I apologize if I sounded like I was insulting your code, that wasn't
my intention at all.

In fact, I think your approach to the "user side" is EXACTLY correct - it's
very easy to use and I don't advocate any real change to that at all.  

It is just that in attaining this, the current parser's "backend" has been
"un-abstracted" to the extent that everything from opening the file through
reading the file and separating out the sequences through generating a
GenePHP sequence object is all enclosed into a single class, in a form that
the parsing cannot be "abstracted back out" for other uses (and possibly 
putting a great deal of metaphorical weight on the Parser object maintainer's
shoulders further down the road...).

> To summarize what I think (after endless reading) are Sean's ideas:
> 1. At the heart of the parsing class should be parser functions (one
> for each file type), that can be asked to return the current sequence,
> the next sequence, the previous sequence, the first and last sequence.
> They return the sequence in a dataformat (array?) that is different for
> each parser.  The parsers can take filenames, filepointers and strings
> as arguments.  They can do the parsing in memory or disk based.  They
> can use index files - if available - to work with large datasets.
> 2. At the next level is a class that 'translates' the return value of
> the parsers into a 'Seq' object.
> 3. Somewhere (at the top?) is a Parsers class that 'sniffs' the
> argument passed to it and sends it to the right parser.
> Not a bad idea.  The current design has some of the functionality of 1
> moved to 3 (which avoids having to rewrite it fit every parsers, but
> might lead to situations where a parser cannot do what is supposed to
> be doing).  It has point 2 integrated in 1.
> Is this about it?
> Sean, can you please try to be a little bit more to the point?

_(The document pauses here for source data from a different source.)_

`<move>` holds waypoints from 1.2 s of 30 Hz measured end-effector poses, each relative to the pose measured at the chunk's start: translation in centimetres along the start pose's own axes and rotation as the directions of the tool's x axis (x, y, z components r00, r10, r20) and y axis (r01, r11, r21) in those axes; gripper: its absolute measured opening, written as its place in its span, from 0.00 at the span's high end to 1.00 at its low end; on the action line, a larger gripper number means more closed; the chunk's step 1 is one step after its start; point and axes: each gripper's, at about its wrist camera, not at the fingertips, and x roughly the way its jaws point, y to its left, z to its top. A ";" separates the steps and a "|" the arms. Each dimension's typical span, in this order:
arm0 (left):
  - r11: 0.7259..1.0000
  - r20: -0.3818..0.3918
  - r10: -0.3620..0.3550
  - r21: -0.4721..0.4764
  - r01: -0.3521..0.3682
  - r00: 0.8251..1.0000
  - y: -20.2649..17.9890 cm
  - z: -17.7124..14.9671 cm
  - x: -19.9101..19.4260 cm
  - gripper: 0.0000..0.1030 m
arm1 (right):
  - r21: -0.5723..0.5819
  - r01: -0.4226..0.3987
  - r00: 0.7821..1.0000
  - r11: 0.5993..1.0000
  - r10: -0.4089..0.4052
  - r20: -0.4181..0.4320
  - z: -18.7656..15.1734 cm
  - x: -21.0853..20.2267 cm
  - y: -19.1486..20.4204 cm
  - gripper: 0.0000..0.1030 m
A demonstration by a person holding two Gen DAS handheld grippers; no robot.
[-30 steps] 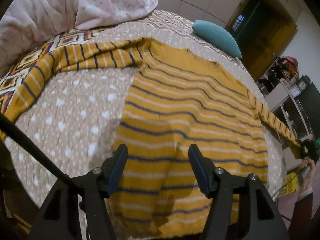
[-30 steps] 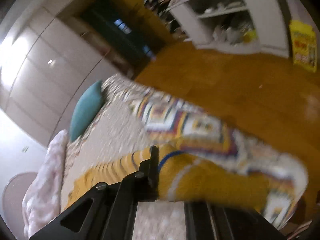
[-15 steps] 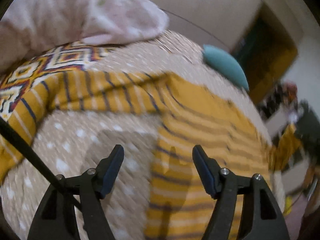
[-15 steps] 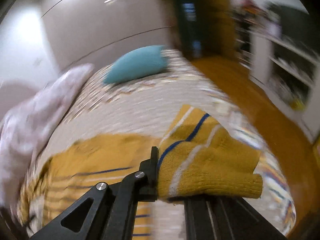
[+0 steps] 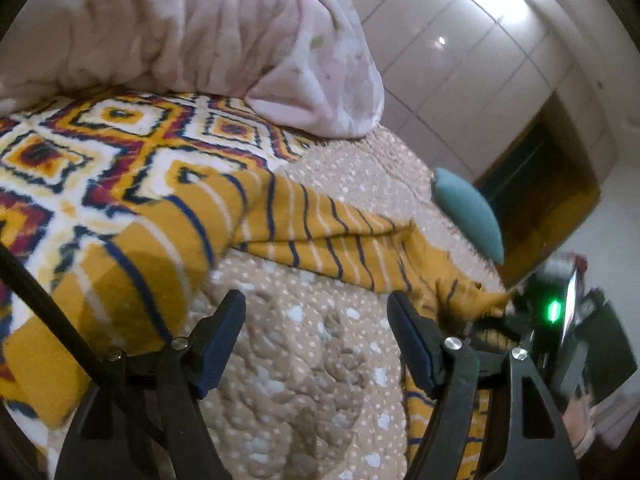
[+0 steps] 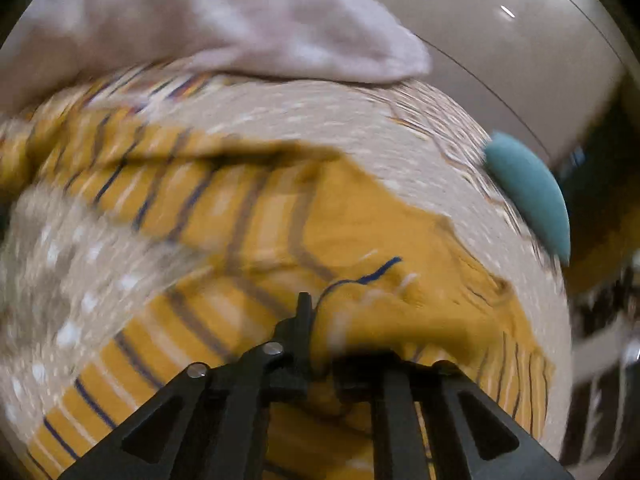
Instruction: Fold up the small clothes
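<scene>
A mustard sweater with navy and white stripes lies on the bed. One sleeve runs across the left wrist view from lower left toward the sweater body. My left gripper hovers over the dotted bedspread just below that sleeve, its jaws still opening with nothing between them. My right gripper has brought the other sleeve's cuff over the sweater body. Its jaws are opening, with the cuff still bunched between them. The right gripper also shows at the left wrist view's right edge, with a green light.
A pink quilt is heaped at the back of the bed. The beige dotted bedspread has a patterned border. A teal pillow lies at the far right near a dark doorway.
My right gripper swept the cuff from beyond the bed's edge in over the sweater body. My left gripper moved left off the sweater body to the bedspread below the other sleeve.
</scene>
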 end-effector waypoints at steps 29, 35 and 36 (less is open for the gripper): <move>0.790 0.253 0.437 -0.567 -0.233 0.863 16.2 1.9 -12.5 0.23 | 0.037 -0.531 0.847 0.847 0.529 0.059 4.2 -8.3 10.5 0.54; 0.786 0.242 0.440 -0.569 -0.241 0.865 16.8 1.9 -12.1 0.24 | 0.198 -0.628 0.769 0.753 0.639 0.010 8.0 -4.2 14.3 0.36; 0.789 0.241 0.440 -0.564 -0.245 0.865 16.5 1.9 -12.0 0.24 | 0.232 -0.638 0.756 0.734 0.655 0.005 8.3 -3.4 14.6 0.36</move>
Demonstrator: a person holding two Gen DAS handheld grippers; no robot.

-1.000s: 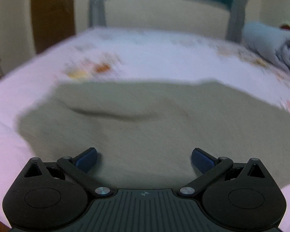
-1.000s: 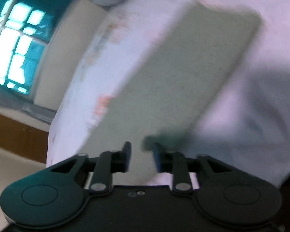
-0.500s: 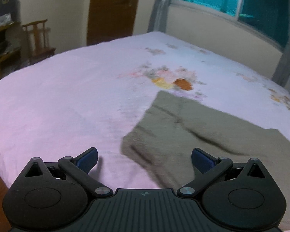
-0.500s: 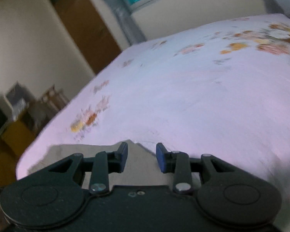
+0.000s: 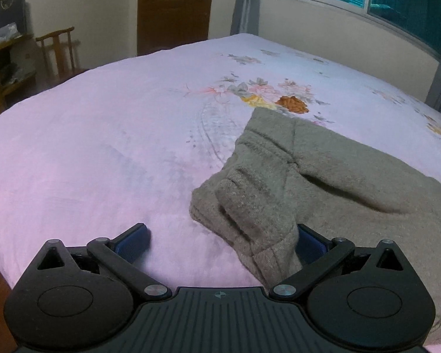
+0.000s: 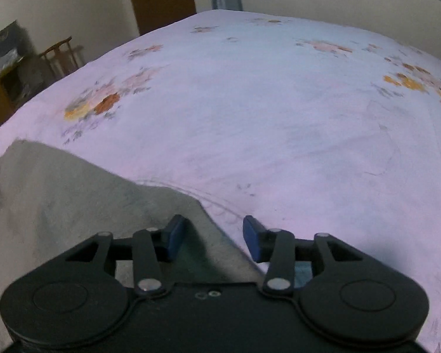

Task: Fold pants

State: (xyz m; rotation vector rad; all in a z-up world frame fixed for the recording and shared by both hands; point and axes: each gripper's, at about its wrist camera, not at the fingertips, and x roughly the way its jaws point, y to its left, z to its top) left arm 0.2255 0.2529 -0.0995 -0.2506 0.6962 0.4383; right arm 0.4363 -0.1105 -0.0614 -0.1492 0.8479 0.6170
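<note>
Both the left gripper [image 5: 222,239] and right gripper [image 6: 214,236] stood open, gripping nothing, so the bunched grey-brown pants [image 5: 323,182] risked folding crookedly.

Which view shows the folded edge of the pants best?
The left wrist view: the pants are sharp there, with stacked layers and ribbed edge between the open jaws of the left gripper. The right wrist view shows only a blurred plain corner.

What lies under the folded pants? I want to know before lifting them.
The pants rest on the pink floral bedsheet, which shows all around them. Whatever is directly beneath stays covered by the fabric.
</note>
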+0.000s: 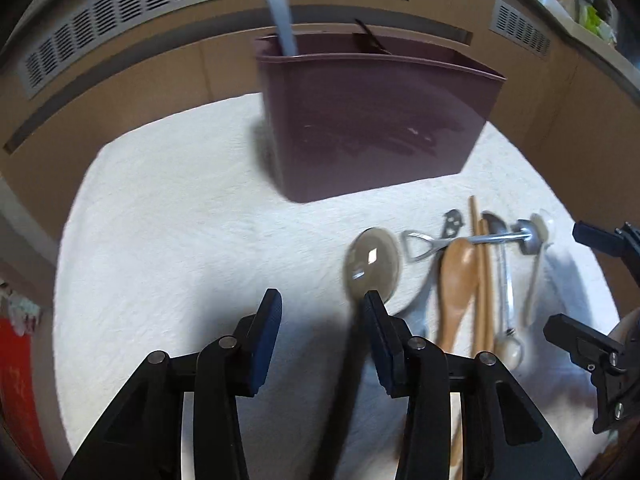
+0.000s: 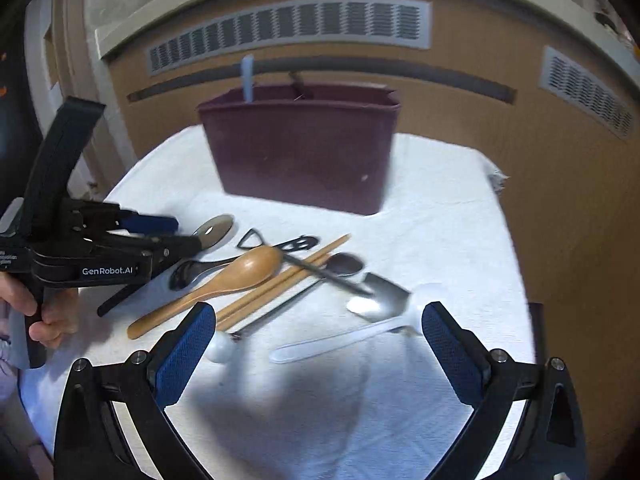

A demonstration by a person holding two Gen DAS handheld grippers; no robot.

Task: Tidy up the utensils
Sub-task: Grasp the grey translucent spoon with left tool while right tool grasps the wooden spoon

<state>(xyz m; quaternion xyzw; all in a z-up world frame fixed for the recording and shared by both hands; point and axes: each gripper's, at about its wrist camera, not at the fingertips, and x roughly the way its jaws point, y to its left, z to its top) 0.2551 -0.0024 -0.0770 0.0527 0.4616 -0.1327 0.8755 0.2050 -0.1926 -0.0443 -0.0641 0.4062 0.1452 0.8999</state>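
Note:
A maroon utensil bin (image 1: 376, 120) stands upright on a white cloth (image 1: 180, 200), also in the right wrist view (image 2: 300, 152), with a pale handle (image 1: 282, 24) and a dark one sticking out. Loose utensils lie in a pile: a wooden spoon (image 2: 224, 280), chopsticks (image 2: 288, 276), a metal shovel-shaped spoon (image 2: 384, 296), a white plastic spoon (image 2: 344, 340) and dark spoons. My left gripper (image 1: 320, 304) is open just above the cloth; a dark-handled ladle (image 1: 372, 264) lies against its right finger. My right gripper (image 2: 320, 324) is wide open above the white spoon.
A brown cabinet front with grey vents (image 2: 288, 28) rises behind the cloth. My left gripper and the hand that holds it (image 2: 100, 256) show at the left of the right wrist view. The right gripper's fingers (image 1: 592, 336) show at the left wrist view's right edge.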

Okay, tell you what.  I will PRETEND that I am qualified to throw around
OO terminology.  I will probably abuse them terribly as a result, and I
am quite prepared to get a lecture on proper OO as a result - preferably
as soon as possible so I spend a minimum of time sounding like a clueless
wonder trying to be an OO guru...but at least I won't have to be so verbose.

I am advocating that the direct handling of the files(streams/strings) be 
abstracted out into dedicated classes, which concern themselves only with
reading the data and separating it into sequence data.  It would return a 
"standard" (by which I mean "agreed upon") ordinary array, containing at 
a minimum a "label" (short name) and the actual sequence as the
first two elements. (The returned data would NOT be different for 
every parser, only not dependent on externally-declared data structures).

The "Parser" class stays exactly as it is:

It handles detection of the data type if it is not specified.

It instantiates the appropriate parser object and tells it to go.

It hands out the sequence objects created from the parsers' output.

with only two minor changes:

1)the actual "moving back and forth in the file" (move_Next() move_Previous() 
methods) and EOF and so on end up down in the individual parsing classes - in
some file types this may require special handling (e.g. "streams" can't really
be rewound - in those cases a call to the "move_Previous()" method would
simply return false)

2)The CREATION of the sequence object be abstracted out to a "seq_factory"
class.  This is isn't really necessary to the goal of just abstracting the
data parsers, but I think it would be very handy (and useful outside of the
Parser object, for example in the event that that someone wants a set of seq
objects for fragments from the resten class instead of only strings.)  If the
structure of the sequence object is ever changed, the abstraction provided by
the "factory" object protects the objects further out from the "center" of the 
GenePHP structure from having to worry about it.  It also means that, for
example, if we ever decide we want to add support for some OTHER sequence
format (perhaps to let the BioJava guys make use of some of our PHP routines)
all that would be needed is an additional "factory" object and all of
the classes that generate sequence data can immediately support it without
any real changes.

That's all.  The "end-usage" of the Parser object doesn't change at all (like
I said, I think the approach you've developed for the Parser object's
interaction with the end-user is optimal.)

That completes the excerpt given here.